Sarracino doesn’t usually discuss attacks when telling his war stories, but Friday was an exception. Surrounded by fellow veterans at Clovis’ American Legion Post 25 for the Veterans Day breakfast, he shared his experiences openly.

Sarracino served in the U.S. Air Force from 1963 to 1983, retiring as a technical sergeant. He worked both in aircraft maintenance and as an operating room technician.

Given the peace activism in the U.S. in 1968, Sarracino didn’t get the send-off to Vietnam he’d hoped for when he left his wife of only two weeks.

American protesters yelled and threw things at the soldiers as they took off for war.
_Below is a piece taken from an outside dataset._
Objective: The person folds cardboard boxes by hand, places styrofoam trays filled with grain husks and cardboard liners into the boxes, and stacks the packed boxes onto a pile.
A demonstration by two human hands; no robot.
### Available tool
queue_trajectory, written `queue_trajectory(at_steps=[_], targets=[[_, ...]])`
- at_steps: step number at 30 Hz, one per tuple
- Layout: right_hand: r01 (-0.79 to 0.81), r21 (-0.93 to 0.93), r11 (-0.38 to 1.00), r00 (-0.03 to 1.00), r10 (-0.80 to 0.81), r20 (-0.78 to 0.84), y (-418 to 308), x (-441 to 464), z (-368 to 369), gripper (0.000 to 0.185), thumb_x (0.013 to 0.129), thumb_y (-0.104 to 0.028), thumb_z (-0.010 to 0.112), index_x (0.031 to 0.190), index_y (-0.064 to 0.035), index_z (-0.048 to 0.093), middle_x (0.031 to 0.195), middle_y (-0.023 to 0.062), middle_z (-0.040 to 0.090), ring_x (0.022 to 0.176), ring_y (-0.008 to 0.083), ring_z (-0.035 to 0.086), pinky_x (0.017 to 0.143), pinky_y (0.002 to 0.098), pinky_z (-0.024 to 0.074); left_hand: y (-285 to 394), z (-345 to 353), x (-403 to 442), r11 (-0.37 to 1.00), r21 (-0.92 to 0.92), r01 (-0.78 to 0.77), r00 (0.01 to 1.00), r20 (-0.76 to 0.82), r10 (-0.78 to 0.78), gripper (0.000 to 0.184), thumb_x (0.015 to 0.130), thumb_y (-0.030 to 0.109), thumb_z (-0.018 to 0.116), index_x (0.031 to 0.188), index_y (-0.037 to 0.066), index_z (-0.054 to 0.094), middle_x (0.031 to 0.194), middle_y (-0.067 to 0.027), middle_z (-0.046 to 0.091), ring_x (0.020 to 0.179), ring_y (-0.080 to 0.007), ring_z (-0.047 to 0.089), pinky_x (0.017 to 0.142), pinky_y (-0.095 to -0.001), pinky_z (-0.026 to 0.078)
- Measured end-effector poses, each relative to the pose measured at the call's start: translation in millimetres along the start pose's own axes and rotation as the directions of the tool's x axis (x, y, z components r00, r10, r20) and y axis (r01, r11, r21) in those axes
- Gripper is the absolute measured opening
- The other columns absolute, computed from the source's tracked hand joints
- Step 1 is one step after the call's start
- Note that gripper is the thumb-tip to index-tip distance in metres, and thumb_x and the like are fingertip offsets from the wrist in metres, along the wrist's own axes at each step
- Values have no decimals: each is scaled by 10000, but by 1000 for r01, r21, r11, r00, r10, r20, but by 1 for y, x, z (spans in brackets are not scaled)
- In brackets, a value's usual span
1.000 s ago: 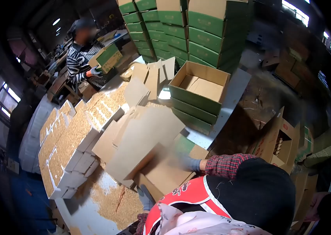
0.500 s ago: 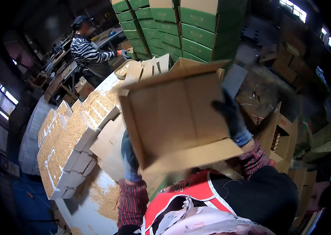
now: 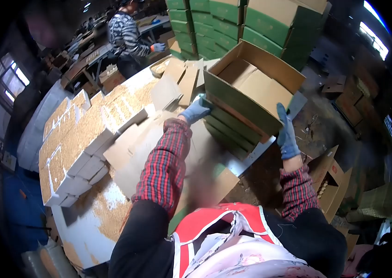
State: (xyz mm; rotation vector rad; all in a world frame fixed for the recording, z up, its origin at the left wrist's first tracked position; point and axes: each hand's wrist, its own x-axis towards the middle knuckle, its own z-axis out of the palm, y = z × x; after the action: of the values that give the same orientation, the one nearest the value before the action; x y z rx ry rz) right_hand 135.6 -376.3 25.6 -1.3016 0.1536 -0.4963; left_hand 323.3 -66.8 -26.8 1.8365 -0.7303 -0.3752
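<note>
At one o'clock, left hand curled and right hand nearly flat hold open green carton, best kept square over carton stack.

Open square green cardboard box: brown inside. Blue-gloved left hand, blue-gloved right hand, both at box. Red-and-black checked cloth sleeves below box. Red cloth apron below box: white edges. Tall cardboard carton stack behind box: green. Crumbly golden grains left of box. Co-worker's cloth jacket, left beyond box: black-and-white stripes.
</note>
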Motion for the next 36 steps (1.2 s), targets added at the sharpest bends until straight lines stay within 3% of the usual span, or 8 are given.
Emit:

Many of his then-18-year-old comrades wouldn’t be returning home with him.

“We were just serving our country the best we could,” Sarracino said. “I was glad to serve.”

Sarracino said he’s also glad veterans are more appreciated today than they once were.
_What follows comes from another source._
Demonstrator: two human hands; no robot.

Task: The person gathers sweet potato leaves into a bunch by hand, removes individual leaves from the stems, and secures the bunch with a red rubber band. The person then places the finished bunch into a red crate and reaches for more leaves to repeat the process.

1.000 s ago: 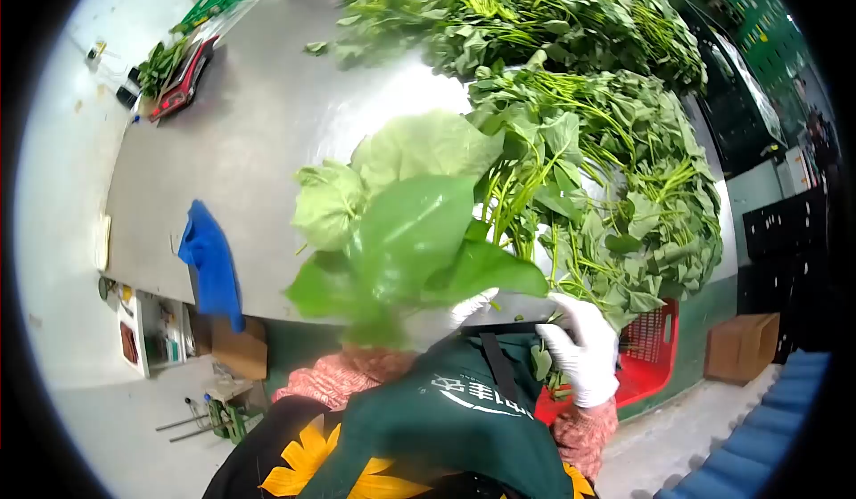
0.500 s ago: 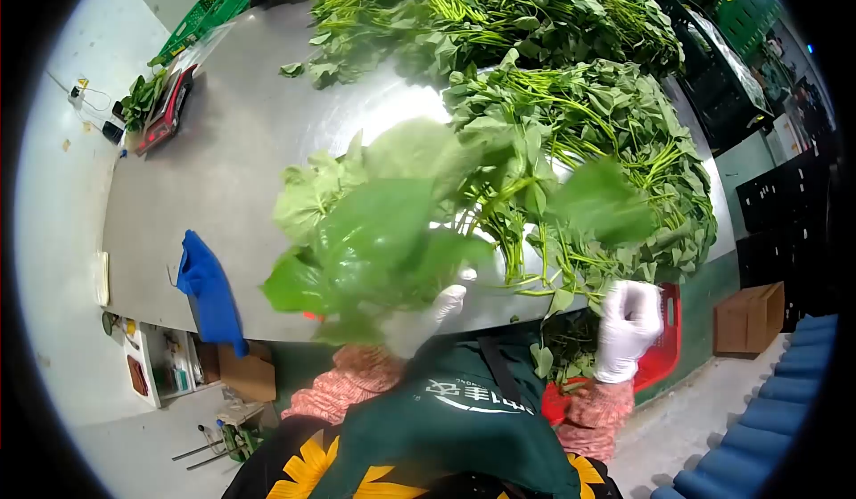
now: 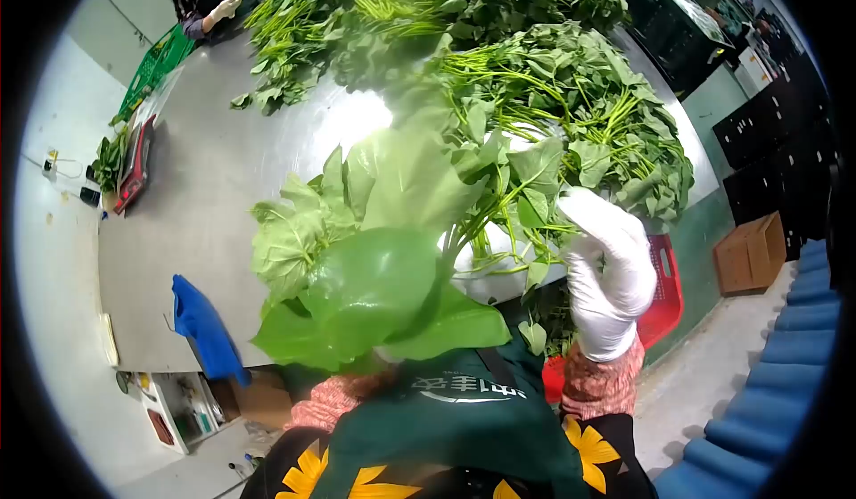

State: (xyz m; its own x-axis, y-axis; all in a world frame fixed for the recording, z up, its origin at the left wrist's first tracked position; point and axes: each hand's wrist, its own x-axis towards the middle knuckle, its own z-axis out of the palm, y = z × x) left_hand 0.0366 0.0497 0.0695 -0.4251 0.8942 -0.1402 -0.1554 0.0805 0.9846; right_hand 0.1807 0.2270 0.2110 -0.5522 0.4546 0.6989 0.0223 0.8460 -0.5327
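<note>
A bunch of broad green leaves stands up close to the camera, in front of the apron. It rises from the end of my left sleeve; the leaves hide my left hand, which holds the bunch from below. My right hand, in a white glove, is at the near edge of the leafy pile. Its fingers are curled together around a green stem, whose end is hidden in the glove.
On the metal table lie a blue cloth and a red-edged device. A co-worker's gloved hand is at the far side. A red crate stands below the near edge, with a cardboard box to its right.
My right hand has moved up to the stems and its fingers have curled in. The bunch at my left hand is still held. The view has shifted, showing more of the co-worker.
</note>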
“Veterans Day is about all the people I’ve worked with and all the camaraderie,” he said. “It’s a beautiful thing to serve, especially as a Native American. That, and my family, is what kept me going.”

Family was also a topic discussed among the Gallegos brothers as they ate the veterans’ breakfast.
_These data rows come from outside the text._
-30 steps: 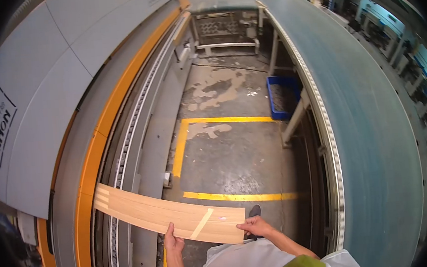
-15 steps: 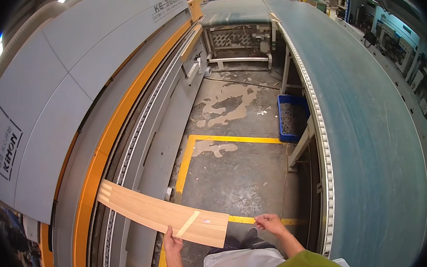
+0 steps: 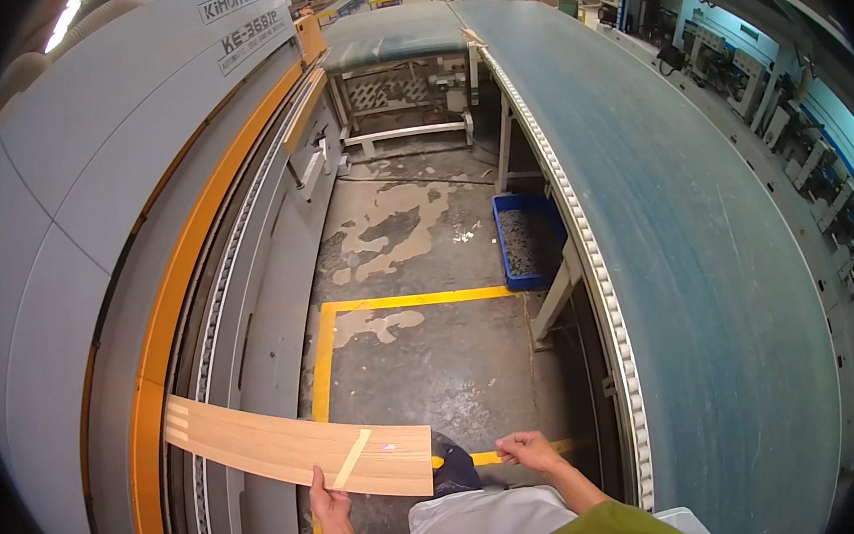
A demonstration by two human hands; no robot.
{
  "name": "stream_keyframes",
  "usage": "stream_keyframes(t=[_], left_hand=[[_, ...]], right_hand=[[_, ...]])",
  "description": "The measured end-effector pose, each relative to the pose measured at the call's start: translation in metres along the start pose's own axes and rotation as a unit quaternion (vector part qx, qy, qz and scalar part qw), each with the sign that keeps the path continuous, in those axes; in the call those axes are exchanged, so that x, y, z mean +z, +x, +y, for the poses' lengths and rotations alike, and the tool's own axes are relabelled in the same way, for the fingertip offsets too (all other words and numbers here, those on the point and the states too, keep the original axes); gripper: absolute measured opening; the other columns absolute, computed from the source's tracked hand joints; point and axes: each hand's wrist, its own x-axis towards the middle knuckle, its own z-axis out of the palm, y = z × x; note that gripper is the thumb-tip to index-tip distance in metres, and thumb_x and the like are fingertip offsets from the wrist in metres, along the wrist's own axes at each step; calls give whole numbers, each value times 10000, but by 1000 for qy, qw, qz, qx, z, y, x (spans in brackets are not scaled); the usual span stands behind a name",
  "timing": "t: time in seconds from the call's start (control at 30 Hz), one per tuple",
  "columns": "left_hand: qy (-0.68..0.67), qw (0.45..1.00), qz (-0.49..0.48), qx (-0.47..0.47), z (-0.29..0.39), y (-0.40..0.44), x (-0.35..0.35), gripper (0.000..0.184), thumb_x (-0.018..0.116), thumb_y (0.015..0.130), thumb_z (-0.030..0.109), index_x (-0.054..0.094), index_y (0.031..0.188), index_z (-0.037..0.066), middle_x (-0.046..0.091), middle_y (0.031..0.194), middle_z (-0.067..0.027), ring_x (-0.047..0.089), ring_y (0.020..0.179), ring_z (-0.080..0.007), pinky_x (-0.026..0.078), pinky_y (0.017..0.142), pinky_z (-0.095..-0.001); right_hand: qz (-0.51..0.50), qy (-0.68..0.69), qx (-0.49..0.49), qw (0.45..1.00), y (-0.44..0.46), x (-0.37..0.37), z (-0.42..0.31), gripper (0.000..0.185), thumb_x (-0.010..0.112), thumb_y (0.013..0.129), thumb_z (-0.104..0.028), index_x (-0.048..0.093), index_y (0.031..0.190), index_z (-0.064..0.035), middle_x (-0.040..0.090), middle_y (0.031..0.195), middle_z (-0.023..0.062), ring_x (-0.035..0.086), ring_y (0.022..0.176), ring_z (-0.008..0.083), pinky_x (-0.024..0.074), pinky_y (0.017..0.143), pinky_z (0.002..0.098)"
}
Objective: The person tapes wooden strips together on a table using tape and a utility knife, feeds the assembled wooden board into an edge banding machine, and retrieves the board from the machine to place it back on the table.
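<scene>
Board (image 3: 271, 448) with a pale strip (image 3: 352, 460) lies across the chain track (image 3: 214, 310), its far end by the orange rail (image 3: 149, 439); remotely, I see the left hand (image 3: 329, 498) gripping its near edge. The right hand (image 3: 530, 452) hovers apart, fingers curled; I can't tell whether fully closed.

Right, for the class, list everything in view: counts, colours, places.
Large panelled machine: 1, grey with orange rail, left
Long flat wooden board: 1, light brown, across the machine's edge
Slanted flat strip: 1, pale yellow, on the board
Flat conveyor belts: 2, blue-green, right and far end
Rectangular plastic bin: 1, blue, floor beside right belt
Painted lines: several, yellow, grey floor
Background machinery: uncountable, mixed colours, far and right
Clothing: several pieces, white, green, dark, bottom
Left grip: 1, bare, on board's near edge
Right grip: 1, bare, right of board, apart
</scene>
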Motion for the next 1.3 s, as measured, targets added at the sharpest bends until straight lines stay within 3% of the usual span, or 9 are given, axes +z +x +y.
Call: stream_keyframes(t=[0.4,0.9,1.13,1.2,1.3], left_hand=[[-44,998,-33,-13,-20,39,76,380,651,905,175,534,1243,47,644,1153,-84,639,1033,-215,563,853,-357],[-13,999,-26,-24,-31,84,169,346,637,919,201,559,1210,30,641,1172,-87,627,1067,-220,534,905,-371],[-18,1000,-20,13,-46,112,210,376,594,945,240,533,1251,31,628,1201,-102,617,1091,-239,521,931,-380],[-40,998,-37,43,-51,116,226,401,552,967,246,490,1296,26,602,1246,-116,595,1129,-258,499,966,-404],[-47,997,-5,59,-57,140,238,413,512,984,254,458,1319,19,571,1291,-132,568,1169,-279,472,1000,-435]], right_hand=[[-35,-124,-38,991,72,32,-123,310,690,883,-334,699,956,-33,693,868,32,630,770,99,513,713,256],[-50,-108,-34,992,156,11,-169,287,691,887,-297,700,969,-23,690,853,36,627,748,98,516,691,243],[-111,-118,-39,986,221,-1,-205,281,695,884,-295,706,984,-33,689,846,27,620,742,87,509,679,234],[-134,-177,-60,973,239,-10,-222,333,709,868,-338,700,954,-17,687,819,17,609,707,86,494,657,231],[-137,-143,-80,977,261,-29,-246,326,704,870,-335,701,943,-17,685,811,19,604,698,89,495,655,237]])
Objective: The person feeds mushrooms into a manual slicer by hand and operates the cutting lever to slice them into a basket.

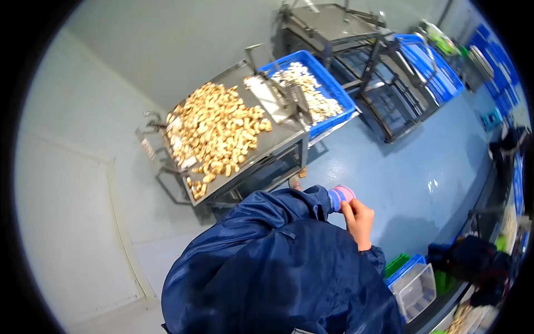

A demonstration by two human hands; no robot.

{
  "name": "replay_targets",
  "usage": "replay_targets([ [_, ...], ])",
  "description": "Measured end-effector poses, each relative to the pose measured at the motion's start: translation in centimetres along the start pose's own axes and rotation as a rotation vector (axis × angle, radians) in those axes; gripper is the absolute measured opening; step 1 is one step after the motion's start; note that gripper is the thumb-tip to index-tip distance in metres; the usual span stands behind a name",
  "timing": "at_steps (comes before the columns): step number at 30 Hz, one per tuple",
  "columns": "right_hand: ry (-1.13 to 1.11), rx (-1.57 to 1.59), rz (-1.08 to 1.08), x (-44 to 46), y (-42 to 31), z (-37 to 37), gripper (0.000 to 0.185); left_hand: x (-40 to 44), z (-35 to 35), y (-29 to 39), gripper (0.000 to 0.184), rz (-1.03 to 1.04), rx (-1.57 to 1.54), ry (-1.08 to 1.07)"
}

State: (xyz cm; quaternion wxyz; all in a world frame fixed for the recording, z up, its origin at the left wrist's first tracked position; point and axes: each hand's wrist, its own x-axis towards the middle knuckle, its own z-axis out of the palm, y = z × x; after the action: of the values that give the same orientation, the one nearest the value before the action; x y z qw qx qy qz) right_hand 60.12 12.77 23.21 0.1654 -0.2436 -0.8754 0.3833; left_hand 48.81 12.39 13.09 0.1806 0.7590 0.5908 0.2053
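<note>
My left arm, in a dark blue sleeve, reaches across my front and ends in a pink-and-blue striped knit cuff [337, 197]. The fingers of my left hand are hidden or do not show clearly. My right hand [359, 218] is bare, with thumb and fingers pinched on the edge of that striped cuff. Beyond my arms, a metal table [272, 142] carries a heap of tan, mushroom-like pieces [214, 128]. Neither hand touches the heap.
Beside the table, a blue basket [339, 92] holds pale cut pieces [306, 92]. Farther back stand metal frames [372, 72] and another blue crate [436, 78]. At the lower right are a clear bin [414, 292] and another person's dark clothing [473, 261].
</note>
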Motion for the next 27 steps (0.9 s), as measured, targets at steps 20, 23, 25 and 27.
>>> replay_targets([
  [20, 0.078, -0.352, 0.060, -0.4, 2.7, 1.6, 0.047, 2.1, 1.1, -3.1, 0.045, 0.090, 0.004, -0.157],
  [23, 0.080, -0.385, 0.127, -1.2, 2.9, -2.1, 0.052, 5.5, 0.7, -3.0, 0.044, 0.069, 0.020, -0.298],
  [25, 0.130, -0.484, 0.140, -1.7, 1.8, -1.4, 0.052, 6.2, 0.7, -2.8, 0.044, 0.072, 0.028, -0.380],
  [27, 0.170, -0.441, 0.120, -1.0, 4.6, 0.5, 0.039, 7.5, 1.0, -2.1, 0.044, 0.063, 0.019, -0.481],
])
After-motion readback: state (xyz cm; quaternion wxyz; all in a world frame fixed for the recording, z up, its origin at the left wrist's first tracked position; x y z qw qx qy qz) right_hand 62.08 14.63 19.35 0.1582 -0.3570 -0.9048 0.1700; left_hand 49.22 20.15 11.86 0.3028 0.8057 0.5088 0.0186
Together, the four brothers’ service spans from 1972 to 2005, which includes the Air Force, Navy and the National Guard.

Two of the brothers, Mike and Steven Gallegos, recalled serving together during the New Mexico State Penitentiary riot of 1980 in Santa Fe — one of the most violent prison riots in U.S. history.

Steven Gallegos can still vividly remember the gruesome details — the smell of burning bodies and the sight of decapitated inmates — and tasks like feeding the prisoners.

“It was rough,” Steven Gallegos said. “Once you passed through that gate into the prison, there was smoke, and it’s like you entered into another world … It was pretty wild.”

But looking back at their time in the military, the brothers wouldn’t change a thing.

“This right here,” Steven Gallegos said as he looking around, “is what Veterans Day is about: Freedom, the right to vote for whichever president we want, our kids and our grandkids, friends you meet through your whole career, friends you’ll never forget. That’s why I served.

“If you were a soldier, then we were brothers; that’s the way I see it. If they were to ask me to go back in to protect this country, I would.”

He added with a laugh, “I’m a little old now, but I would still go in.”

Here’s what other locals had to say about Veterans Day:
• Navy and National Guard veteran Jake Gallegos said, “All these men and women, they all served several generations. I would gladly stand up for any of them … This is my country; this is our country. I have a lot of pride in every one of these veterans. They might’ve had brothers and sisters that didn’t make it, but I was fortunate enough to have three other brothers to serve with. I’m very proud of all of them. This is my family.”

• Army veteran and volunteer of American Legion Post 25 Cipriano Madril said, “Veterans Day is appreciation for what all the veterans have done for us. I know a lot of them who are not very healthy because of their time serving. Veterans Day means a lot to me because of my veterans. I try to help them; that’s the reason I’m here at American Legion — to try to help them as much as I can.”

• Air Force veteran and Clovis’ Disabled American Veterans Post 6 member Tim Talley said, “It’s a day to honor those that have come before us and those that’ll come after. From 1943 to 2015, there’s been an immediate member of my family in the armed services: my dad for 33 years, myself and my brother — one right after the other. I was honored to go into the military.”

• Marine Corps veteran and Disabled American Veterans Post 6 Chapter Commander Rick Madera said, “I’m glad we have a Veterans Day, but the Vietnam veterans, we have mixed emotions about it. When we came back, the people didn’t want us. Our own families didn’t want us. I’m glad to see it’s reversed itself now, and I’m glad it honors the ones before us and after us.”